Ich wusste jedoch aus meinem Bekanntenkreis, dass es
beim Mieterbund Hilfe gibt - und nicht nur
Tipps zur Mietvertrags-Kündigung. Sondern auch den Hinweis, wie mich der freundliche Anwalt aufklärte, dass bei einem Erdgeschossapartment wie dem meinigen überhaupt nicht die Schuld festgestellt werden kann. Denn es kann nicht unterschieden werden, ob die Hauptleitung selbst oder die Individualleitungen verstopft waren - insofern ist die Rechnung nicht dem Mieter anzulasten, in dessen Wohnung die Arbeiten fällig wurden.
Interessant auch, wie mir noch geholfen wurde: Natürlich bin ich jetzt Mitglied beim Mieterbund - normalerweise soll man drei Monate vor einem Ereignis die Mitgliedschaft beginnen.

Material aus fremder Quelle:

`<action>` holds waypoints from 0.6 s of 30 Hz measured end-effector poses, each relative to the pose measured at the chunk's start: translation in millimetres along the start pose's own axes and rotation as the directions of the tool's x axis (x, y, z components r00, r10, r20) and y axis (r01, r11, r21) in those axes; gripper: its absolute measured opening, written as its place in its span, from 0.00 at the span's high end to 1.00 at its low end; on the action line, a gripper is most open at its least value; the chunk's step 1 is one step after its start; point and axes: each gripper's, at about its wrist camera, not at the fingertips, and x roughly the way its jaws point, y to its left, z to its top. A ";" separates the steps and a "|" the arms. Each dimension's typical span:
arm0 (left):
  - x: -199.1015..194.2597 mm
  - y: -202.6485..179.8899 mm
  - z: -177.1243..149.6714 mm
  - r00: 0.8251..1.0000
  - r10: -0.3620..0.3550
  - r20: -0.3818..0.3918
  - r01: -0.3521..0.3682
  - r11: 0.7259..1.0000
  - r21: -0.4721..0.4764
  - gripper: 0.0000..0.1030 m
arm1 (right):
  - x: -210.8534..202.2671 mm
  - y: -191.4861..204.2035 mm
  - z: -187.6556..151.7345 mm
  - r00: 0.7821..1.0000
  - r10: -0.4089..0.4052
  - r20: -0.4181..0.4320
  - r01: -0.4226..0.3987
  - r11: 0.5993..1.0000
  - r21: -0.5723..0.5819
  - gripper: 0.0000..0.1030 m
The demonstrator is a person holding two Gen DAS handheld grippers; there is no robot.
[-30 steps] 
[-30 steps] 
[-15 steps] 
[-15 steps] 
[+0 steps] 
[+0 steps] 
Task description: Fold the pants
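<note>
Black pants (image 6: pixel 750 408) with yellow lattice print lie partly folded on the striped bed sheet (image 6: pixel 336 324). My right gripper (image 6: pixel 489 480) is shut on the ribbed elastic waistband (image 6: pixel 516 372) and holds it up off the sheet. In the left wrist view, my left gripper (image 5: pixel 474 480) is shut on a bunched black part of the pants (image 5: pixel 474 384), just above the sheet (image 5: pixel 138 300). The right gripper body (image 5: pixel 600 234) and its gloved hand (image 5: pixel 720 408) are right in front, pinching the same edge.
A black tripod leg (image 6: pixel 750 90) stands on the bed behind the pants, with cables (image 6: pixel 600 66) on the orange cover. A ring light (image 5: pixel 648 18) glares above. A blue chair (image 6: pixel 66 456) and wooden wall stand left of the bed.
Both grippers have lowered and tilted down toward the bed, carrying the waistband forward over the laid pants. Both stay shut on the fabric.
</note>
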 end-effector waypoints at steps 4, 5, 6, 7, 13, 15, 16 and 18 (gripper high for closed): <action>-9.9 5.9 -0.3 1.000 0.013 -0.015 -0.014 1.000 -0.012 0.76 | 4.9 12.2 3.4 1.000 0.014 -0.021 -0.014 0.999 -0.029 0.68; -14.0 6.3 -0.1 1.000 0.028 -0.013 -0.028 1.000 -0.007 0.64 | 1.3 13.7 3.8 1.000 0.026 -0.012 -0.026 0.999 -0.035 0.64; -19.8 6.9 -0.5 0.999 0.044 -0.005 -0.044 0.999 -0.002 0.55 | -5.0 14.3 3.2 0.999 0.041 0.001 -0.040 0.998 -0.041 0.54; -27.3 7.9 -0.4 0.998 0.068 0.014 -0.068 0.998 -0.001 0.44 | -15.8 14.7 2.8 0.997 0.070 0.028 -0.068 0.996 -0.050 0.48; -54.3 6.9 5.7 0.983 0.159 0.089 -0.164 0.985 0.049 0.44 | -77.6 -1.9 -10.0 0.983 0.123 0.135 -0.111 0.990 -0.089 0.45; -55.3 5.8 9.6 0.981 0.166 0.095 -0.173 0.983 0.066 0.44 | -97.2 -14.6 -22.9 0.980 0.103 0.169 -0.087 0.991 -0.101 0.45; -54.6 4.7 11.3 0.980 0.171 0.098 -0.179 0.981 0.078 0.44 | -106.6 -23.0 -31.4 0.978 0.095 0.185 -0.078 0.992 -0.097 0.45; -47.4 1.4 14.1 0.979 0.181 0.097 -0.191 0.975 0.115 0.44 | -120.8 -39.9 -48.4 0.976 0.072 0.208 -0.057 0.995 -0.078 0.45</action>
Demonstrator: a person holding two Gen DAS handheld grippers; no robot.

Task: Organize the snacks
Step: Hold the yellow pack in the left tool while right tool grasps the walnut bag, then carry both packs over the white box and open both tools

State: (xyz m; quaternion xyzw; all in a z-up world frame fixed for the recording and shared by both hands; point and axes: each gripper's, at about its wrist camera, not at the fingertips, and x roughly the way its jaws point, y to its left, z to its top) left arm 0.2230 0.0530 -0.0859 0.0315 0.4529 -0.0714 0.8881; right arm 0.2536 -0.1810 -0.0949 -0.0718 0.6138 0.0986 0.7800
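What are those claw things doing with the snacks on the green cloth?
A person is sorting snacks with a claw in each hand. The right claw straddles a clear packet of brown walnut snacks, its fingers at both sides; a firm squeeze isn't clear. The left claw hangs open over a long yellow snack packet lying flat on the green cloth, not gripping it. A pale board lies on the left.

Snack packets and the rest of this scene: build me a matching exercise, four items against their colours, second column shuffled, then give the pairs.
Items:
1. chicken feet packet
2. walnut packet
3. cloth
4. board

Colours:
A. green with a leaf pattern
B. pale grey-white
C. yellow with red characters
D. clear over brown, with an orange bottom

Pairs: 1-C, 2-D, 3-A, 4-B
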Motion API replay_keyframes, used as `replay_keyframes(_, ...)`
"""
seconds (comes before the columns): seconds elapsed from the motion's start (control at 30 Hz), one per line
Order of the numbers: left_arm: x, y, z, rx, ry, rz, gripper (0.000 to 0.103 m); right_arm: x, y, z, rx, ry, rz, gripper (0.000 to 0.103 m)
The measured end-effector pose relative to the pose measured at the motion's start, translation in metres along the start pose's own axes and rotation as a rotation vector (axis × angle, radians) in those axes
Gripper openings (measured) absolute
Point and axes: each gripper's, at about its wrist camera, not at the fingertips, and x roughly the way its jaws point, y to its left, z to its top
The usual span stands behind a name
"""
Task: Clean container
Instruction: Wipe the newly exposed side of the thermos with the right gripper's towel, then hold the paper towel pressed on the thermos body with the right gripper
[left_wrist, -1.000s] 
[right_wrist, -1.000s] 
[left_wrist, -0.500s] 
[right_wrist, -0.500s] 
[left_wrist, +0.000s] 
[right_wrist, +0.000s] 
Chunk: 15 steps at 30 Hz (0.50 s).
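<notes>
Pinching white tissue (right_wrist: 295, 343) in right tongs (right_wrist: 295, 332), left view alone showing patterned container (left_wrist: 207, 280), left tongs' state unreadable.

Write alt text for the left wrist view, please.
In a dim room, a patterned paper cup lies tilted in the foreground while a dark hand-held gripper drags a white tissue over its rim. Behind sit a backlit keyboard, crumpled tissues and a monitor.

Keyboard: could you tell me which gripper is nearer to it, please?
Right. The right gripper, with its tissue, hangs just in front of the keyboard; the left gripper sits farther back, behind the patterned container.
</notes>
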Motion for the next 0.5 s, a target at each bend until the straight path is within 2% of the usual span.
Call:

Dies ist die übliche Karenzzeit bei jeder Rechtsschutzversicherung. Doch das wird niemandem zur Falle: Wer Tipps zur Mietvertrags-Kündigung braucht oder anderen Ärger mit seinem Vermieter hat - der lasse sich einfach einen Termin geben. Dann wird man den neu geschlossenen Vertrag einfach drei Monate zurückdatieren. Und schon braucht man nicht auf Hilfe zu verzichten: Denn die Damen und Herren des Juristenteams kennen das eigene Problem, bevor man es äußert. Da es Vermieter allerorten mit denselben Ideen versuchen, haben sie beinahe - mental - für jedes Anliegen schon eine Lösung.